_Problem description_:
Work out how many lines in the data hold the string "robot". Reply with only that number.

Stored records
****
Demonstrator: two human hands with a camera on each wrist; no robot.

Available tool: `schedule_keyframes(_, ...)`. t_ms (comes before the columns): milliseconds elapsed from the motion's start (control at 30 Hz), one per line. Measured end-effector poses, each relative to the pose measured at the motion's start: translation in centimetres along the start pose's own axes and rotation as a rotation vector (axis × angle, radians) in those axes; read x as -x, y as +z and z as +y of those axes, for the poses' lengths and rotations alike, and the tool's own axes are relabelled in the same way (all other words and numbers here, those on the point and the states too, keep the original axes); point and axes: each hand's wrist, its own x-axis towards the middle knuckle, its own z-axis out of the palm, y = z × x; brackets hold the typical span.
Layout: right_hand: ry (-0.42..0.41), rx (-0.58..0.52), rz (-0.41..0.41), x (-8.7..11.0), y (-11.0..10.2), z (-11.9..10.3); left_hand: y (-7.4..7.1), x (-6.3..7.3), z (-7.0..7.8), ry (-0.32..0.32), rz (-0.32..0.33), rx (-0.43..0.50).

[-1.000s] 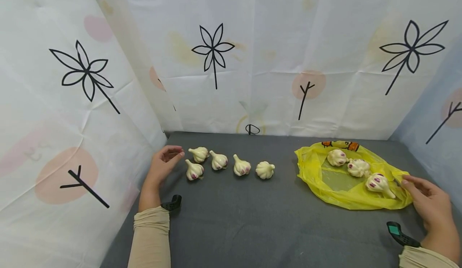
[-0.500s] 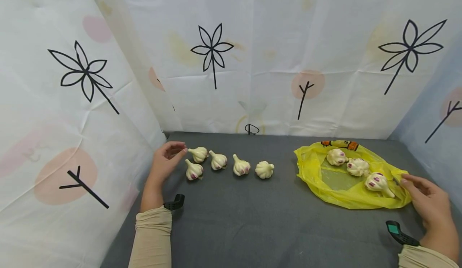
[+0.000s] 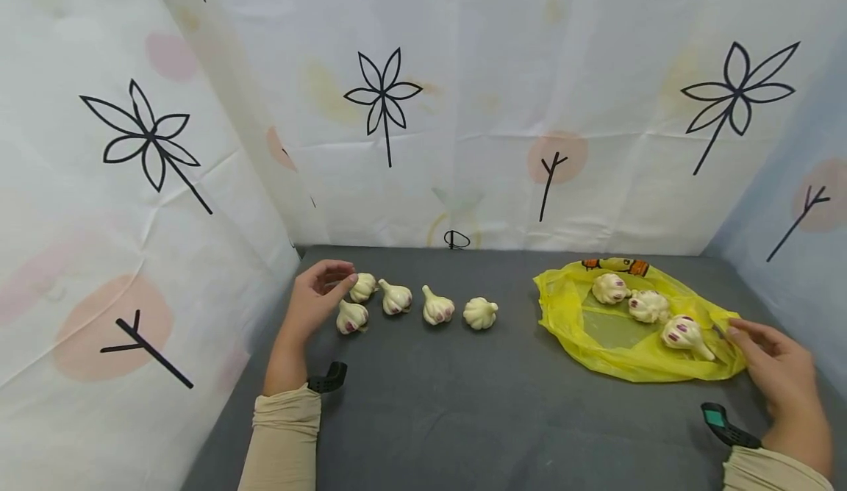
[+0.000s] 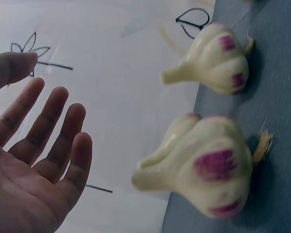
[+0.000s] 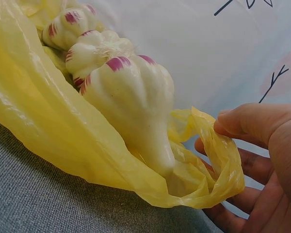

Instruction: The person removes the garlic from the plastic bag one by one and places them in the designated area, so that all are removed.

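Right hand (image 3: 784,370), four o'clock, pinched the round yellow plastic bag (image 3: 618,364), gentleness seeming wise; left hand (image 3: 315,298), eight o'clock, fingers apart.

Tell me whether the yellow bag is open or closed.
Open. The yellow bag gapes wide, three garlic bulbs show inside, and the right hand pinches its rim.
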Motion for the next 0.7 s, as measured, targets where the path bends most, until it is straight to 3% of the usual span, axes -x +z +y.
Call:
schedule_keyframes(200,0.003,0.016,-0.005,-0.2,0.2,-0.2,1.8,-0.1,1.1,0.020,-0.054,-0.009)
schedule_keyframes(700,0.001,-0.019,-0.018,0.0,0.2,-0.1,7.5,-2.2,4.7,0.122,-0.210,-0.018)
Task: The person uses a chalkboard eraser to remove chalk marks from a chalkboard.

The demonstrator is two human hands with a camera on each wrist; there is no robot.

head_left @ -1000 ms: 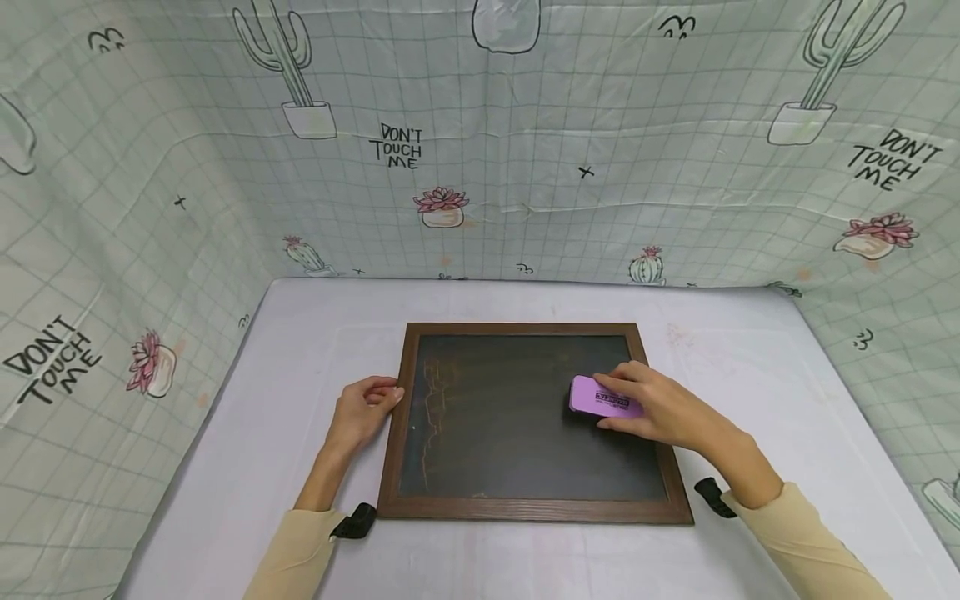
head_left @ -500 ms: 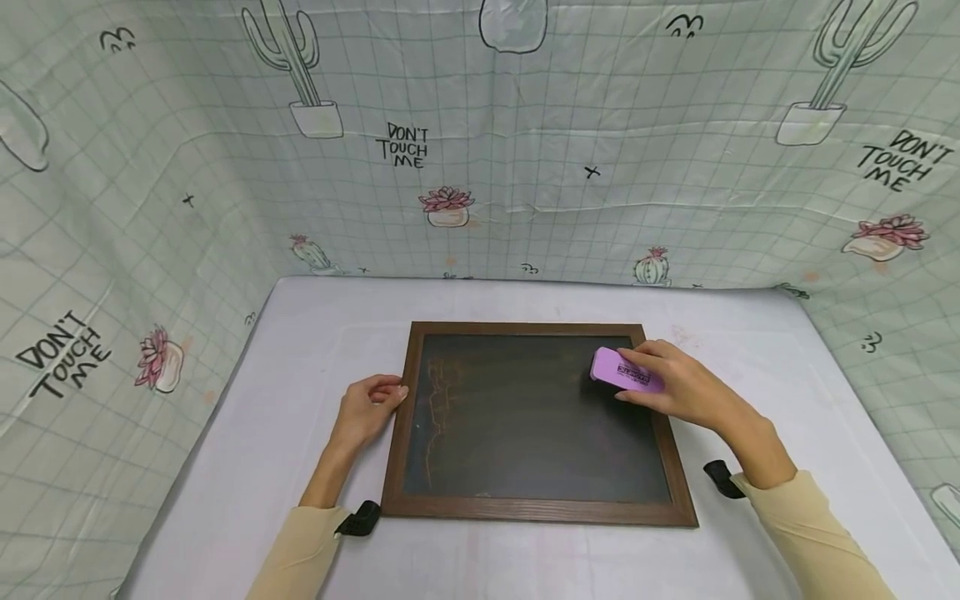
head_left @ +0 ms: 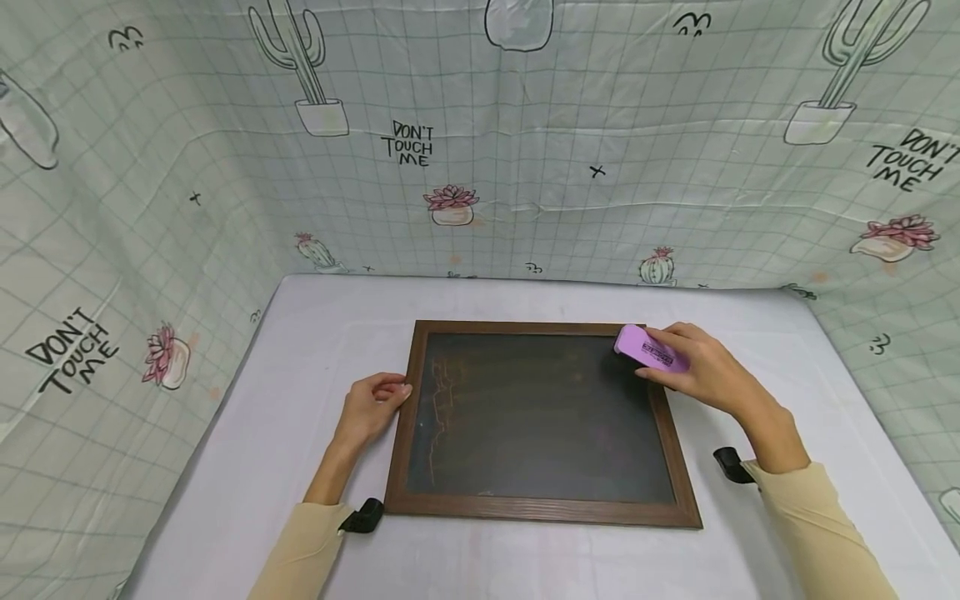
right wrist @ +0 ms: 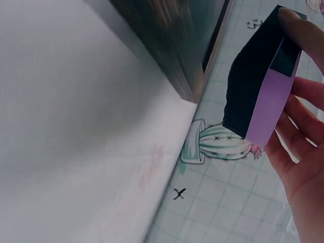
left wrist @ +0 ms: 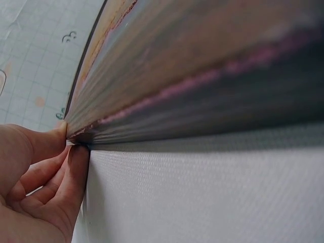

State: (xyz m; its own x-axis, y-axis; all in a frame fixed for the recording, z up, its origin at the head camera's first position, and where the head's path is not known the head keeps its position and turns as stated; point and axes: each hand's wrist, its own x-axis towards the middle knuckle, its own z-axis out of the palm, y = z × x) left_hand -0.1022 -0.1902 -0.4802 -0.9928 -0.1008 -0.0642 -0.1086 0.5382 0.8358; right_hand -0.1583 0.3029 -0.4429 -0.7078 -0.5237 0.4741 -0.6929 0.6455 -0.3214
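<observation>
A chalkboard [head_left: 540, 425] with a brown wooden frame lies on the white table. Faint orange chalk lines [head_left: 442, 400] run down its left side. My left hand [head_left: 369, 410] pinches the frame's left edge between thumb and fingers, also visible in the left wrist view. Over the board's top right corner, my right hand [head_left: 701, 368] grips a purple chalkboard eraser [head_left: 649, 348] by its sides. The right wrist view shows the eraser [right wrist: 268, 101] tilted and raised off the board, its dark felt side bare.
The white table [head_left: 540, 558] extends around the board, with faint pink smudges near its back right. A patterned cloth [head_left: 525, 225] with cactus drawings hangs behind and at both sides. Black straps [head_left: 735, 465] sit at the sleeve cuffs.
My right hand has carried the eraser up and to the right, from the board's right part to its top right corner. The left hand keeps its hold on the frame.
</observation>
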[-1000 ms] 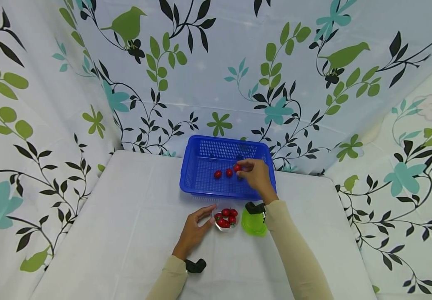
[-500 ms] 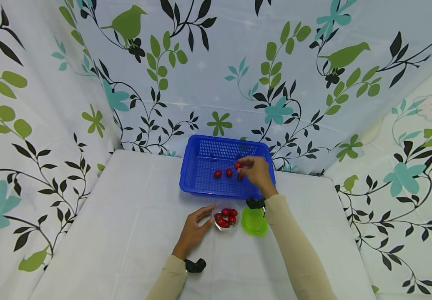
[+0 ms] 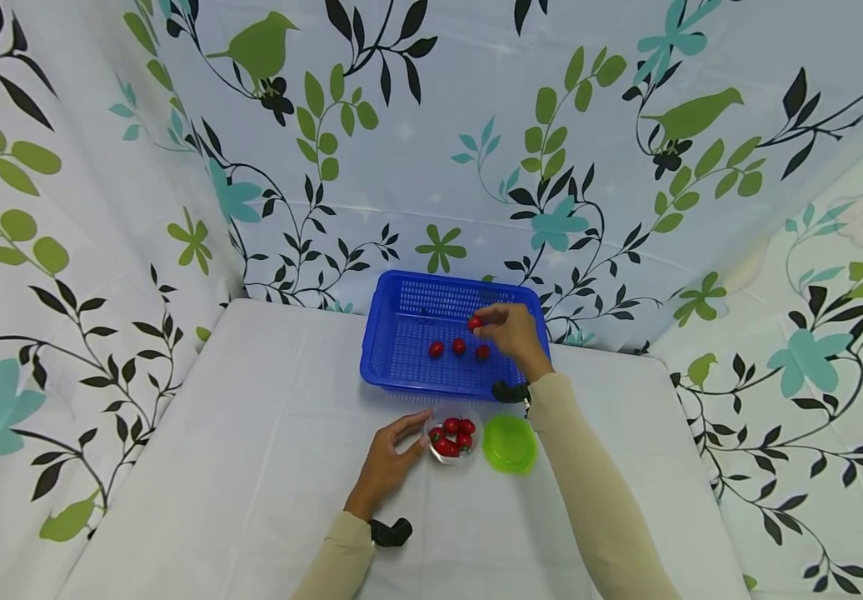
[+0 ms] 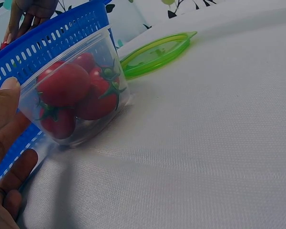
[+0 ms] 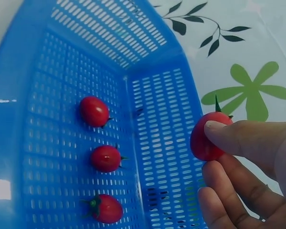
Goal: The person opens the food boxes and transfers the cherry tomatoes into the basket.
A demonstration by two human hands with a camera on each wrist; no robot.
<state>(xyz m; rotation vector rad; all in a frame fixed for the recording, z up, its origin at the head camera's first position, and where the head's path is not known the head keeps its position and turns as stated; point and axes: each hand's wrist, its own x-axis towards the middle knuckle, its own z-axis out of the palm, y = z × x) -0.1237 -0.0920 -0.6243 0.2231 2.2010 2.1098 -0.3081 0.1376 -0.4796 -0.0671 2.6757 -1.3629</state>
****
_Solution to this exercise_:
3